* _WHAT NEEDS TO BE DONE_:
Only lines holding the string "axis" are wanted; copy each one from the material.

Segment Start: SUPPLIED INFORMATION

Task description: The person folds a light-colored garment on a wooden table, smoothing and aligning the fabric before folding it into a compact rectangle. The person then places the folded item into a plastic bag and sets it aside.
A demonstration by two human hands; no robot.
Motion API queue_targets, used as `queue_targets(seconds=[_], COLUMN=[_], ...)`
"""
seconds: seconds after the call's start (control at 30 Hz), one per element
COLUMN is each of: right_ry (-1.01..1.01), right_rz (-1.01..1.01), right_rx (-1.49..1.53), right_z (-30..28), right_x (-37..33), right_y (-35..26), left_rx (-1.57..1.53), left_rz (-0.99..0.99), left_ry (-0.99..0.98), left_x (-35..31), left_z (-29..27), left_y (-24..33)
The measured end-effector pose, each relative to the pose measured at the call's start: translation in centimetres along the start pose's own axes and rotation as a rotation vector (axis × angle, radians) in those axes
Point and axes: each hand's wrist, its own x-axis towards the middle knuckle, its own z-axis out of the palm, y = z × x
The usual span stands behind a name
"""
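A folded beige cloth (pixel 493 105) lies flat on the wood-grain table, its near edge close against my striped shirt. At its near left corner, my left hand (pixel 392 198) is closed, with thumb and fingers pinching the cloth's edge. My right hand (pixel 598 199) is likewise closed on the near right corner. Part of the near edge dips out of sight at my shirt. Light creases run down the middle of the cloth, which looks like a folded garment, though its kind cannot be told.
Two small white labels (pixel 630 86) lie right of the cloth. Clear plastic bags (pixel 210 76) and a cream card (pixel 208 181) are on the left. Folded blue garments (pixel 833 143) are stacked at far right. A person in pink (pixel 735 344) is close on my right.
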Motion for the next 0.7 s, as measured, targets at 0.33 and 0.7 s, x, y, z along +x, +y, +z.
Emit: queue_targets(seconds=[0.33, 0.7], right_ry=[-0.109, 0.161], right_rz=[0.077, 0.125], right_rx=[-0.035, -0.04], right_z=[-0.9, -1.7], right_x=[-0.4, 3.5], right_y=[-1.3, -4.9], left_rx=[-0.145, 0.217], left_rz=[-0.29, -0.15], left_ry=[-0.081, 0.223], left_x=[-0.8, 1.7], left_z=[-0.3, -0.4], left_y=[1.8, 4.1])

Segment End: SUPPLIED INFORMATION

* _ANSWER TO THIS PROBLEM_:
The measured end-effector pose, each relative to the pose measured at the call's start: translation in centimetres along the start pose's own axes and rotation as a rotation vector (axis × angle, radians) in those axes
Point and axes: each hand's wrist, its own x-axis towards the middle knuckle, its own z-axis out of the palm, y = z × x

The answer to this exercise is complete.